(Problem to solve): Every line in the data below from the one containing "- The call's" down to the one containing "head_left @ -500", both included, must be retyped exactly; no other line is to appear.
Given material: Begin
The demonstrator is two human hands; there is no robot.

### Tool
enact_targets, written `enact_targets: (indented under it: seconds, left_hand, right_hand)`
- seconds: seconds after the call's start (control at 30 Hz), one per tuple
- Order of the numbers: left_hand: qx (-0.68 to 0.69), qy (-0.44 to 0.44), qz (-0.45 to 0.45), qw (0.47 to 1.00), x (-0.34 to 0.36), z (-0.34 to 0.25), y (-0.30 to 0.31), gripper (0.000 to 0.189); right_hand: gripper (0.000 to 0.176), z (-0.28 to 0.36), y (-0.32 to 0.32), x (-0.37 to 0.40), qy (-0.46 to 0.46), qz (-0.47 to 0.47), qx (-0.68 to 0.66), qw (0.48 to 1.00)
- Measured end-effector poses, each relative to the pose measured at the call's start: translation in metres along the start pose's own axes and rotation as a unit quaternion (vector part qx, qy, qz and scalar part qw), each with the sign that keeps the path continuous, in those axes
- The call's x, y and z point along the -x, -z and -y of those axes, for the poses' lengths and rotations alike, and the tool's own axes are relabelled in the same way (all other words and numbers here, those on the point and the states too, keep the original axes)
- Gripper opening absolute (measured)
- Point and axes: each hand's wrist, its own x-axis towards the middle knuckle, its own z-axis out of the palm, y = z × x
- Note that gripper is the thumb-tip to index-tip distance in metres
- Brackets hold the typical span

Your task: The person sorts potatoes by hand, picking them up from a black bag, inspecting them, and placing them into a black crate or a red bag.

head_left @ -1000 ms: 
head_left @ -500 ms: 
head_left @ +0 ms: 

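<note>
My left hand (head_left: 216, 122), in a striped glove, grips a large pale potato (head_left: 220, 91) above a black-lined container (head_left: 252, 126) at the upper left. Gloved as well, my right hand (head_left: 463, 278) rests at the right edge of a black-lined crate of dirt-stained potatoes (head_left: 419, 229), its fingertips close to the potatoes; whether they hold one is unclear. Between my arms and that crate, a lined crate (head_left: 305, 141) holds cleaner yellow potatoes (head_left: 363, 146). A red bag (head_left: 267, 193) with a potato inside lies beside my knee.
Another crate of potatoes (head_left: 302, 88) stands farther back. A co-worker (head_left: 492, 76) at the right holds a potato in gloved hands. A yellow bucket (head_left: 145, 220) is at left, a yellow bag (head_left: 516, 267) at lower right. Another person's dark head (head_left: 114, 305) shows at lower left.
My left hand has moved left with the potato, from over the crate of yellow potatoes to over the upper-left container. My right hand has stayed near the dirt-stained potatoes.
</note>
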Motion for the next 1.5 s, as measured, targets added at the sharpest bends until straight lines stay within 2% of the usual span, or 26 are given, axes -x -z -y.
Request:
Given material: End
(Reply to the task):
- The call's x, y and z point along the -x, -z and -y of those axes, for the poses' lengths and rotations alike, and the tool's own axes are relabelled in the same way (all other words and numbers here, those on the point and the states too, keep the original axes)
- Gripper opening absolute (measured)
- Point and axes: each hand's wrist, its own x-axis towards the middle knuckle, its own z-axis out of the palm, y = z × x
- Note that gripper is the thumb-tip to index-tip distance in metres
- Brackets hold the typical span

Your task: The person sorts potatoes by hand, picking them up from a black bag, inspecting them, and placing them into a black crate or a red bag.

head_left @ -1000 ms: 
head_left @ -500 ms: 

Nothing else remains in this exercise.